Local organization shares postpartum depression resources for mothers | KOB 4

Local organization shares postpartum depression resources for mothers

Brittany Costello
Updated: November 16, 2021 06:29 PM
Created: November 16, 2021 04:21 PM

ALBUQUERQUE, N.M. - A local organization focusing on maternal mental health believes more needs to be done to get mothers the help and support they need.

The expectations of what motherhood is supposed to look like are sometimes far from what women experience.

“There's never a mom that struggles through the night sleeping,” said Susan Aguayo, CEO and founder of Kassy’s Kause. “There's never a mom talking about how hard it is being a new mom. Or pregnancy just being hard.”

Even with seven kids of her own, Susan Aguayo never really understood those struggles until her daughter Kassy got pregnant in 2015. At four months pregnant, her daughter took her own life.

“She thought she had no support. She felt she had nowhere to turn. We didn’t know what happened. We just knew that she was gone,” she said.

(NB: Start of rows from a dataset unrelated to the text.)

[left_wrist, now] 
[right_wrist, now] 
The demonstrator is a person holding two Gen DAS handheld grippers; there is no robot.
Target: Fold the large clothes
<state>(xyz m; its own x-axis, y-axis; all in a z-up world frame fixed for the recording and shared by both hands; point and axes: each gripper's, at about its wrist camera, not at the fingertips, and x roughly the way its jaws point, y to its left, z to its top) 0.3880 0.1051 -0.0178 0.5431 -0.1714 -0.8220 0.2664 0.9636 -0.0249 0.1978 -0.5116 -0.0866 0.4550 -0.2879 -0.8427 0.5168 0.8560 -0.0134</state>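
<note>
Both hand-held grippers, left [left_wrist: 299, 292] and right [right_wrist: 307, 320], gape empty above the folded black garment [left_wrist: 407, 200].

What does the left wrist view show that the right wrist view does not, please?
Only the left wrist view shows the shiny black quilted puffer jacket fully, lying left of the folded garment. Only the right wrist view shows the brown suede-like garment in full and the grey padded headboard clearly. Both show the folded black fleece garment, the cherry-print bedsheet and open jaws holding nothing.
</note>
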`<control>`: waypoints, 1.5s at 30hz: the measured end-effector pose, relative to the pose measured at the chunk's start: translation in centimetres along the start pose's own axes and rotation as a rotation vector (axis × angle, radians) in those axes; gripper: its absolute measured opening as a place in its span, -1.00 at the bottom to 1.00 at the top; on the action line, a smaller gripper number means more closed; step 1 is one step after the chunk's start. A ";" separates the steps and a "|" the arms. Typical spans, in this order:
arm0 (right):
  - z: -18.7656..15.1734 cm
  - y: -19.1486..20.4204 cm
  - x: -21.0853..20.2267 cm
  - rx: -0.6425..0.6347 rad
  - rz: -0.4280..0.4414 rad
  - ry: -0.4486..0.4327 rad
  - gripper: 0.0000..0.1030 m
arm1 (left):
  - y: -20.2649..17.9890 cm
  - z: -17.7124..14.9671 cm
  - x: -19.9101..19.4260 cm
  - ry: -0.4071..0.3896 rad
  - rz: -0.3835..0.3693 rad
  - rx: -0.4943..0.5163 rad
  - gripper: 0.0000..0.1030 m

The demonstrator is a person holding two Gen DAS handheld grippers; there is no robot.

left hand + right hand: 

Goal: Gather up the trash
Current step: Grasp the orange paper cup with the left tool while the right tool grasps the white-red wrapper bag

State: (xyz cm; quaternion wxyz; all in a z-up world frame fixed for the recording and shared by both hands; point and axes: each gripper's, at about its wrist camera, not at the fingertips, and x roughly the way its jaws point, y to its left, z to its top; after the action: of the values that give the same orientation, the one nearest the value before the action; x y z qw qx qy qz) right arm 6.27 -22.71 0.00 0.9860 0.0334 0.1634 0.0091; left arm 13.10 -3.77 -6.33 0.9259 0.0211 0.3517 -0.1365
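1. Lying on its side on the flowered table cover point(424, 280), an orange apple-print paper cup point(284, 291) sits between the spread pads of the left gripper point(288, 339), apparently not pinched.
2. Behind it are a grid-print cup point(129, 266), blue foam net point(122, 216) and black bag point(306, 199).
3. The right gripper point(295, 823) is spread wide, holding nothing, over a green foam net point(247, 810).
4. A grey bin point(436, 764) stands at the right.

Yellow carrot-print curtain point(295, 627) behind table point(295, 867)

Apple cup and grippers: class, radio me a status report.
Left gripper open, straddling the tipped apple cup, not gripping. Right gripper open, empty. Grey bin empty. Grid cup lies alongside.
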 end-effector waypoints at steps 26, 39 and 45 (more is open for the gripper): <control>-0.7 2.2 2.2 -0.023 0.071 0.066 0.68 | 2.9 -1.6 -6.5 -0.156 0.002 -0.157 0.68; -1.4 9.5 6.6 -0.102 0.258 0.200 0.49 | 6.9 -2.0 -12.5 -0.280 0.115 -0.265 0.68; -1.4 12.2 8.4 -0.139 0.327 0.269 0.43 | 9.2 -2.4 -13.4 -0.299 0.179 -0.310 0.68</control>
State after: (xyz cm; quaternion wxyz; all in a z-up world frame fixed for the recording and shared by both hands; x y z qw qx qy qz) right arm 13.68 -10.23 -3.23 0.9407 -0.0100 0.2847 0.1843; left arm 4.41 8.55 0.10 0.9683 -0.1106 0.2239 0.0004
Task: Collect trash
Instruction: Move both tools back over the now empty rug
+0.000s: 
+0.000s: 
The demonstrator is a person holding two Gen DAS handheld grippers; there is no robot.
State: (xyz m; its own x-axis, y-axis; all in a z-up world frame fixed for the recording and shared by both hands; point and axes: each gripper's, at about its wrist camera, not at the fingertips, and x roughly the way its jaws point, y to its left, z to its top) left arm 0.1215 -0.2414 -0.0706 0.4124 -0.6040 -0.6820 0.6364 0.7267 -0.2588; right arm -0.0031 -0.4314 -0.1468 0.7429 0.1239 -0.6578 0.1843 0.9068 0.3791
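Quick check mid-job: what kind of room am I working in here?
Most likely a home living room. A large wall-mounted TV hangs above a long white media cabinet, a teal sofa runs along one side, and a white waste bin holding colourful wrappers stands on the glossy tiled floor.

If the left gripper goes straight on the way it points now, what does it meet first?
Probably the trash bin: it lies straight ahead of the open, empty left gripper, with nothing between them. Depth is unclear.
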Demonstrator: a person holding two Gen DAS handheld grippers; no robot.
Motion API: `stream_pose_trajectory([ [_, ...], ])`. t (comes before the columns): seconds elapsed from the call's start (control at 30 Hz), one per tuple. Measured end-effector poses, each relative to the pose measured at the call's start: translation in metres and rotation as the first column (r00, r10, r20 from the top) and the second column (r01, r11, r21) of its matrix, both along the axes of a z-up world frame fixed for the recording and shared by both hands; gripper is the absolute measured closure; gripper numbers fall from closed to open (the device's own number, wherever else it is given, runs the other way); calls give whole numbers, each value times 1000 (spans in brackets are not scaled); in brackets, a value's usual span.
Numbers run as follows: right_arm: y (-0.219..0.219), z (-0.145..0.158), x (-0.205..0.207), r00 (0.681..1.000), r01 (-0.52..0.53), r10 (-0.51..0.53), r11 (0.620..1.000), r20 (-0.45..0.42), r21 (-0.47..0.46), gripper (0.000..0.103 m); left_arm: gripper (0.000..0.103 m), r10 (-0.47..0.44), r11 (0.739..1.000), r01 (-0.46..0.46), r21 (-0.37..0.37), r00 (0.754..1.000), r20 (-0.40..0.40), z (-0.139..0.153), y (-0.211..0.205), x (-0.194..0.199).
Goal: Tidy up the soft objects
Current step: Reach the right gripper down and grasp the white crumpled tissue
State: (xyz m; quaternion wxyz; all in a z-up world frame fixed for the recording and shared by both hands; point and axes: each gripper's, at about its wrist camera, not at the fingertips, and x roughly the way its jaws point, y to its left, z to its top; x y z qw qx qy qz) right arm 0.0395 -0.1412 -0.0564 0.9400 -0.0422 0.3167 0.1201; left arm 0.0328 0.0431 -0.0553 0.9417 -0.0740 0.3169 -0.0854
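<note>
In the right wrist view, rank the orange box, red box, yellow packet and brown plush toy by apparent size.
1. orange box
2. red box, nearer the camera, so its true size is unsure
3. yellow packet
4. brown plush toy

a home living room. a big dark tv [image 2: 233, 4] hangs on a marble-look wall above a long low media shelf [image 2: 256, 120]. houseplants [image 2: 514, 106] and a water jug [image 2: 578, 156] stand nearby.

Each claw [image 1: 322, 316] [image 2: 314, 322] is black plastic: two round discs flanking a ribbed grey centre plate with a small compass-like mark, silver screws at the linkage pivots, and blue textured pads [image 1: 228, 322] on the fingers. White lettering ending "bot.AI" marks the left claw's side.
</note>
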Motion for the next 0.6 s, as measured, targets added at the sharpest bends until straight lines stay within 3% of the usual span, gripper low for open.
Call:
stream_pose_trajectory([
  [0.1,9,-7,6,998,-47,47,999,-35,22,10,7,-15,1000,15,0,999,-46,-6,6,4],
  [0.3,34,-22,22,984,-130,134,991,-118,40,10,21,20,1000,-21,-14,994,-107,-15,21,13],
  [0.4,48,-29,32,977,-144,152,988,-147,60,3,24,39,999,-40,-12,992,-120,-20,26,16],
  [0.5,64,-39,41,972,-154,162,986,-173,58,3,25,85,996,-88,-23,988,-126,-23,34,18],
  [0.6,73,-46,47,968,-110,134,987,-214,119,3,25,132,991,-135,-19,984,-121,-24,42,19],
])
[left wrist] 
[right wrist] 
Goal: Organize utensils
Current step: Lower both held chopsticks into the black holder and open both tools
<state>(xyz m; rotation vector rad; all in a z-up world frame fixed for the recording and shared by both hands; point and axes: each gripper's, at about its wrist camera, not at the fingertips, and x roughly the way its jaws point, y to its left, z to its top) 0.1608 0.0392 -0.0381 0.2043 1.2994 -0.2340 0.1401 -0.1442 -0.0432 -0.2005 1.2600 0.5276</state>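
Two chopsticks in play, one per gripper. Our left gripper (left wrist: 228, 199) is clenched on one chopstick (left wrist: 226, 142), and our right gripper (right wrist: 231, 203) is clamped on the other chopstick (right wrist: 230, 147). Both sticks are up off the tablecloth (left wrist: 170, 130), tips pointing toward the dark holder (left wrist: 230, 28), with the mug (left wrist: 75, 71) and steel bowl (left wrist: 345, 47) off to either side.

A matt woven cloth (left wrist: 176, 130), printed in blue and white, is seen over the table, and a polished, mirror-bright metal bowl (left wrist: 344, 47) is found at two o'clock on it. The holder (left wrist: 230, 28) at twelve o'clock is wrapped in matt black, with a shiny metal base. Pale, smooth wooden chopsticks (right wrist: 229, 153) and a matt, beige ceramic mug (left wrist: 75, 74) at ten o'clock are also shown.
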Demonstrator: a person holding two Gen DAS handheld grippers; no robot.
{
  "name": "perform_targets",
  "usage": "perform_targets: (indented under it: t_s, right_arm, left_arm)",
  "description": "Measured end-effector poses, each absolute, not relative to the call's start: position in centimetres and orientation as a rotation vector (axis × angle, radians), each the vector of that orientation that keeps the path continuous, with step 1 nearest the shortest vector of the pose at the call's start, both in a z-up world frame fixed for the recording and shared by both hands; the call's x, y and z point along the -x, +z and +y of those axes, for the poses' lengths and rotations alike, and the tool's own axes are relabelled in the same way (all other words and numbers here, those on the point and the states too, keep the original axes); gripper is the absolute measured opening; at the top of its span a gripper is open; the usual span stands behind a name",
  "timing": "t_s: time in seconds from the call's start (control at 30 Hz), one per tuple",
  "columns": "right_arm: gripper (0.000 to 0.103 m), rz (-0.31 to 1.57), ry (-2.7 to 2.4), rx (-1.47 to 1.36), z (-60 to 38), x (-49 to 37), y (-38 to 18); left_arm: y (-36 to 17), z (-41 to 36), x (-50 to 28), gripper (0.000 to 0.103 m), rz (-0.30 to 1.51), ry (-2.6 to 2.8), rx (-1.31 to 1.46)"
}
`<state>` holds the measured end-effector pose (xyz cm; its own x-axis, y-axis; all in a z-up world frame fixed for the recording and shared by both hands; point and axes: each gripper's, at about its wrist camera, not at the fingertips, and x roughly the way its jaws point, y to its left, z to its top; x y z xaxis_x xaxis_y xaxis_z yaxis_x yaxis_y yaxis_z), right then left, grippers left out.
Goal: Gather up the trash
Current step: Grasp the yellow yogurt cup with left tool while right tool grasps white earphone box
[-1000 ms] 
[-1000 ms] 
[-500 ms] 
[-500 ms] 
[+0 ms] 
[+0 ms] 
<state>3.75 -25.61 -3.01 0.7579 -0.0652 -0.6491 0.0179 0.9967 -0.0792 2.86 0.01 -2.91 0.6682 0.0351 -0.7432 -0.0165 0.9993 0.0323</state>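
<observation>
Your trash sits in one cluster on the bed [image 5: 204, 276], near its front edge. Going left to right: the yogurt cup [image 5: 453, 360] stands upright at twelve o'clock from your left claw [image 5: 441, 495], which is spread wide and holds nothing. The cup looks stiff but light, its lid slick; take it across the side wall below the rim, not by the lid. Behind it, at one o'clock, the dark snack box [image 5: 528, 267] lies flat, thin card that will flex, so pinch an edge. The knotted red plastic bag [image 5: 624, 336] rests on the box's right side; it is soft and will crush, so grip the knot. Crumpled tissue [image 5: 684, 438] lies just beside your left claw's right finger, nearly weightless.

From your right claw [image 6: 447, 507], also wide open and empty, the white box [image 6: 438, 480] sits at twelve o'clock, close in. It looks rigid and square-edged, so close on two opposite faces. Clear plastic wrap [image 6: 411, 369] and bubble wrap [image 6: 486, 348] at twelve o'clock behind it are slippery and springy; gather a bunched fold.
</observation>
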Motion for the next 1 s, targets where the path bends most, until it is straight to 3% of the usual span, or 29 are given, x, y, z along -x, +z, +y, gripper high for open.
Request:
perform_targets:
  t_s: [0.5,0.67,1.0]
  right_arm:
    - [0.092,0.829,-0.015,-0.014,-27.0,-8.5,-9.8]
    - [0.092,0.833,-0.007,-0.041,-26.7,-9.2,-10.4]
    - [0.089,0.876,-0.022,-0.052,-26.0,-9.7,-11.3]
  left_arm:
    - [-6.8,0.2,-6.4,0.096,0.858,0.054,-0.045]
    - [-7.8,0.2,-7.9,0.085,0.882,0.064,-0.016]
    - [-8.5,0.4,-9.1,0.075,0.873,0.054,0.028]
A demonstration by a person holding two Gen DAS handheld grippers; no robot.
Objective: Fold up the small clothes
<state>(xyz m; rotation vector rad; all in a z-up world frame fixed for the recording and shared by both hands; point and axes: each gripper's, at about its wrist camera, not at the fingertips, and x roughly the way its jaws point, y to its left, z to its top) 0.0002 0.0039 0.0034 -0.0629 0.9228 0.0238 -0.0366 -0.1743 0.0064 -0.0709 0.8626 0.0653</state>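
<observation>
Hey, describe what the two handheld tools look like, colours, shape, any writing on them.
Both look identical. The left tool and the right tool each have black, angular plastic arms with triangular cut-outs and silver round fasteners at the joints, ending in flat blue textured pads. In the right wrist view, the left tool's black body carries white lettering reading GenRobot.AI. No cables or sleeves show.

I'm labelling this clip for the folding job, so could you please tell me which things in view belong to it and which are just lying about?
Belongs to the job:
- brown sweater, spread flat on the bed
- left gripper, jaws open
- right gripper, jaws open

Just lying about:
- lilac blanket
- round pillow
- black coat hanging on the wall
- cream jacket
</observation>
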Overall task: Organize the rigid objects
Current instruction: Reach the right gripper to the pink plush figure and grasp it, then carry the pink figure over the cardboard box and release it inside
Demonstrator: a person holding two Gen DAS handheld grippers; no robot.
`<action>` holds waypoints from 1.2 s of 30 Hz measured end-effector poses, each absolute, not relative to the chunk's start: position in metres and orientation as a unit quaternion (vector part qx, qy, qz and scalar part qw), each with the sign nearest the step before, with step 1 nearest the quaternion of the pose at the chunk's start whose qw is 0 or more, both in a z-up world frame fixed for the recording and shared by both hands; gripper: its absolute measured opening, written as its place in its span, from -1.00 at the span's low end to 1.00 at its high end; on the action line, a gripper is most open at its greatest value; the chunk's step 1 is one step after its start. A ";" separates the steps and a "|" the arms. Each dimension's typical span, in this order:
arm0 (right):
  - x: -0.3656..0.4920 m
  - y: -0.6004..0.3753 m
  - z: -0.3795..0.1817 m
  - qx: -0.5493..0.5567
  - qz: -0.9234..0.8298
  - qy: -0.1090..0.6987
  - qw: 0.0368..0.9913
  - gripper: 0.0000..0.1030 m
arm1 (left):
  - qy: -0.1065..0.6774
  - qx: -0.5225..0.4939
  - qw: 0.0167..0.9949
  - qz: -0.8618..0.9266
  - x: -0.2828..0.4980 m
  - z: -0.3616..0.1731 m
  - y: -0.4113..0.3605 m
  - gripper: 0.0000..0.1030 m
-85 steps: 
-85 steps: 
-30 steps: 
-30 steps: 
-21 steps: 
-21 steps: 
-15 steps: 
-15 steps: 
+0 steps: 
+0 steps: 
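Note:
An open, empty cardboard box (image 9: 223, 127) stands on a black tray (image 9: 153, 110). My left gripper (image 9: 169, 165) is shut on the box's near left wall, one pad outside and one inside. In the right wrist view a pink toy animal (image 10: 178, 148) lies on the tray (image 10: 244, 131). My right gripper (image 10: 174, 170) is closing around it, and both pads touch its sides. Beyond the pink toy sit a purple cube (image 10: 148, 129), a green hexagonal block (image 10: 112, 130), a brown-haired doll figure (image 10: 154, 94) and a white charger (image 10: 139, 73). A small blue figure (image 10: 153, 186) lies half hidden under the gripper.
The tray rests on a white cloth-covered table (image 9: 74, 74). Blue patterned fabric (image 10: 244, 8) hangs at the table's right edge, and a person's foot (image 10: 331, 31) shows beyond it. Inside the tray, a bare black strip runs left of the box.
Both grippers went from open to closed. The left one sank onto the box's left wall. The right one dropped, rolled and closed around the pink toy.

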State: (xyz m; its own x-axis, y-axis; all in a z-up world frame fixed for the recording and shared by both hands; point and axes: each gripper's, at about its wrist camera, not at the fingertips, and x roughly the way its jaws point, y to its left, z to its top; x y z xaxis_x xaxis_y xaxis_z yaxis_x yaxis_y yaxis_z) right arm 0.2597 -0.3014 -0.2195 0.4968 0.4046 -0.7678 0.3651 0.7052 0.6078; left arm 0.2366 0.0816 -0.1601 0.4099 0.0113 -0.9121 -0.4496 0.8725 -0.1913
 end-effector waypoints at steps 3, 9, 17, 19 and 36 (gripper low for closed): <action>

Perinatal depression, or depression during pregnancy, may have been overwhelming. Later that year, Aguayo started a nonprofit called Kassy's Kause, with the goal of bringing maternal mental health to the forefront.

“We're lacking so much. It’s not only the knowledge of people being trained specifically on how do you deal with someone suffering maternal mental health, other than just stamping them, ‘you're a bad mom.’”

Aguayo said the latest tragedy, the death of a one-month-old baby boy in Valencia County, is bringing up questions of postpartum depression. Kiria Milton called police for help because she was worried she would harm her baby–  just a week before police believe she killed him.

“If she asked for help, that shows that she cares,” said Aguayo. “She was aware enough to say there's something wrong. I can feel it.”

But Aguayo doesn't believe Milton got the help she needed. But she said there is help out there.

Aguayo has resources on her website for women who are struggling.

“It’s about them mentally taking care of themselves so they can take care of their child. They are reaching for help because they want help,” she said.